### Work task
Starting at the top of the data and ending with the line that holds "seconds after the", transcribe each line exactly; include both ends.

### Information supplied
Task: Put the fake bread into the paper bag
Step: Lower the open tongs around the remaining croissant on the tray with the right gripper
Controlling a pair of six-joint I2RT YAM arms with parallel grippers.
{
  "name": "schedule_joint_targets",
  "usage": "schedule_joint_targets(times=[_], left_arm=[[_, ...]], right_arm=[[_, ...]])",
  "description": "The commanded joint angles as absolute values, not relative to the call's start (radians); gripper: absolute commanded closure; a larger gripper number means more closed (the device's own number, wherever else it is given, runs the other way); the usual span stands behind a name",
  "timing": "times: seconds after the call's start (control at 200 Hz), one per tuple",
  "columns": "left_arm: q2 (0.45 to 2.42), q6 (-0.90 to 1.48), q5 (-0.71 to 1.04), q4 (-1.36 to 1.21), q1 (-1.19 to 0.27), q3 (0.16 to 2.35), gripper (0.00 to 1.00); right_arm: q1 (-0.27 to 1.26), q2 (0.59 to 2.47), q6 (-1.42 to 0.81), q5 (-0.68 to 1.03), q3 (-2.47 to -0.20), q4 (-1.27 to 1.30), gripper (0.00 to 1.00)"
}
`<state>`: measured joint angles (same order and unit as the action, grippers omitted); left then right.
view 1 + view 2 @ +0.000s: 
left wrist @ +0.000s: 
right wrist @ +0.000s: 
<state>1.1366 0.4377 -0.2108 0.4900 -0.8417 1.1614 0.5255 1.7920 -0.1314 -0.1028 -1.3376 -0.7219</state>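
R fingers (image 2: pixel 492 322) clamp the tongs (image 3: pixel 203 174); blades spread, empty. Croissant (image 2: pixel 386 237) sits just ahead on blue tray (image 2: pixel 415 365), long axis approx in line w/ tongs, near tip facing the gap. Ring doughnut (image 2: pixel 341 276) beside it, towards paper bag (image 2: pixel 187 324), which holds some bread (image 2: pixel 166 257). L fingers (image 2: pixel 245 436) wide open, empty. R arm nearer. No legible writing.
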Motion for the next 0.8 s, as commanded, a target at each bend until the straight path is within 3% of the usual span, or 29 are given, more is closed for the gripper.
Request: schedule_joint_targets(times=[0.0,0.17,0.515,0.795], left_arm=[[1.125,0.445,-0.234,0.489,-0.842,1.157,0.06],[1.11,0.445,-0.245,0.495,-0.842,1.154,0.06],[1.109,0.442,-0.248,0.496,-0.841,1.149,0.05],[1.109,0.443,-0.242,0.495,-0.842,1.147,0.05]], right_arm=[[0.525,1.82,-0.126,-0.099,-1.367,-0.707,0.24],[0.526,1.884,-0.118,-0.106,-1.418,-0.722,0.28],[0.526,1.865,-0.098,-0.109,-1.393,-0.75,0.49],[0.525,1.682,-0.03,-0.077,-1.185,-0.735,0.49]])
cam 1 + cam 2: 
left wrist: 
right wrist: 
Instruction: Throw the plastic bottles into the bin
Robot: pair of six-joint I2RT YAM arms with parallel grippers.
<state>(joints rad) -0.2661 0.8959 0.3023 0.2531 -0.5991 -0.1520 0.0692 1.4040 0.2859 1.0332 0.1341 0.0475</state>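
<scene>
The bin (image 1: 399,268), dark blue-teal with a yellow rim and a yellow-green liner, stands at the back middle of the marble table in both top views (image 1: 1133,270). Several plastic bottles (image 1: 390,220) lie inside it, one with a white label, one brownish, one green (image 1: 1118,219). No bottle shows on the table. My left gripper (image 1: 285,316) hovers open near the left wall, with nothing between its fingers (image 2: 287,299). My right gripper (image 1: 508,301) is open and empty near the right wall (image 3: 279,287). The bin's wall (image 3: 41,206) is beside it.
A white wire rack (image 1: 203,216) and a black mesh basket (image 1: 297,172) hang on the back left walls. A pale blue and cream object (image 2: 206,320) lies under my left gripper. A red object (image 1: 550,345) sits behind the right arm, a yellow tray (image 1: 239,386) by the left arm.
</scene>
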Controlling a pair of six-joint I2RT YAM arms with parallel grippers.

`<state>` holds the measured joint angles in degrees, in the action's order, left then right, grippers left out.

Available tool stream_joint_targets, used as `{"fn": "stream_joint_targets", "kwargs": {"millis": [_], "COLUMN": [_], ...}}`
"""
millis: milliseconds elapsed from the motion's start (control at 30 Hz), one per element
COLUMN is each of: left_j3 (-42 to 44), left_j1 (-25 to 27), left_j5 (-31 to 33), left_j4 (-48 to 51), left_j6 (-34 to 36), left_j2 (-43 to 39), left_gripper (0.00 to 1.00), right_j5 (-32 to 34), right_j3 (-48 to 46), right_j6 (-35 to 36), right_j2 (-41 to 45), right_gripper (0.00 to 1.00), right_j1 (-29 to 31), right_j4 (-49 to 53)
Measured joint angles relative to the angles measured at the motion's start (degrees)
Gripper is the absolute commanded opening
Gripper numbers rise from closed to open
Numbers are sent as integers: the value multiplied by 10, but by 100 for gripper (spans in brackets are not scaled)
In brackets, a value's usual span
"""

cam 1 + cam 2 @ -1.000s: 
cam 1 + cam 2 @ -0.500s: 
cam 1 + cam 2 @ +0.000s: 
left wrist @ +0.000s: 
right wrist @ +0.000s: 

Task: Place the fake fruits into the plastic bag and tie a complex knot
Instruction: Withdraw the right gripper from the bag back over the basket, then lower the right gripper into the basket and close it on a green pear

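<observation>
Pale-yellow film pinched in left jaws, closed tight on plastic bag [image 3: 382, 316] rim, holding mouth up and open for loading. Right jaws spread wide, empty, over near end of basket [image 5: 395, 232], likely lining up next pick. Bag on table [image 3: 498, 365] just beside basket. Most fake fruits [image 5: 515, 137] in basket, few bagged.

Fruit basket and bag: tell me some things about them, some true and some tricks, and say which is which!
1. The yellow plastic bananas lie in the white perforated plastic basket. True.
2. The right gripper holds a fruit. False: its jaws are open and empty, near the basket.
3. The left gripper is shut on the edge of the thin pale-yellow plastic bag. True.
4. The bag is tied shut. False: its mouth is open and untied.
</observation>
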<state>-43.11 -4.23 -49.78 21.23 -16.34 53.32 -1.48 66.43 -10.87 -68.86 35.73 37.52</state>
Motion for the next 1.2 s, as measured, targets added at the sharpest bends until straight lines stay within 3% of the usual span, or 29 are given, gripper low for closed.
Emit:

### Solution
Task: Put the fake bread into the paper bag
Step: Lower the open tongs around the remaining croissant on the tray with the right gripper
Controlling a pair of six-joint I2RT YAM arms with parallel grippers.
{
  "name": "schedule_joint_targets",
  "usage": "schedule_joint_targets(times=[_], left_arm=[[_, ...]], right_arm=[[_, ...]])",
  "description": "The commanded joint angles as absolute values, not relative to the call's start (radians); gripper: absolute commanded closure; a larger gripper number means more closed (the device's own number, wherever else it is given, runs the other way); the usual span stands behind a name",
  "timing": "times: seconds after the call's start (control at 200 Hz), one per tuple",

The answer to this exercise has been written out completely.